What is required = Print the listing in full, keeping every line exactly as it is.

Collected material =

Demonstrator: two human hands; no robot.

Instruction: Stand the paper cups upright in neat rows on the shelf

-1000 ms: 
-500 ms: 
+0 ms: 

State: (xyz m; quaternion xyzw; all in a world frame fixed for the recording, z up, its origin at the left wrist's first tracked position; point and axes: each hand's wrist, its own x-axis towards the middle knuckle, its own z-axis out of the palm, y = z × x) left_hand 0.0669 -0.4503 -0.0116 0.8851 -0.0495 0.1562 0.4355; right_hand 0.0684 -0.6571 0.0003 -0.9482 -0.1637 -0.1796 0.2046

Exercise result =
Demonstrator: two human hands; no robot.

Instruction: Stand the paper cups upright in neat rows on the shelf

-1000 ms: 
-500 ms: 
+0 ms: 

State: (xyz m; quaternion xyzw; all in a world frame fixed for the recording, z up, its origin at the left wrist's first tracked position; point and axes: each hand's wrist, its own x-axis towards the middle knuckle, its own z-axis out of the palm, y = z × x) left_hand 0.0669 -0.4503 -0.0116 0.8851 -0.0495 0.1562 0.4355; right_hand 0.0684 -0.6571 0.0003 -0.9482 -0.1637 -0.1796 0.2046

The answer stands, and there is nothing more to add.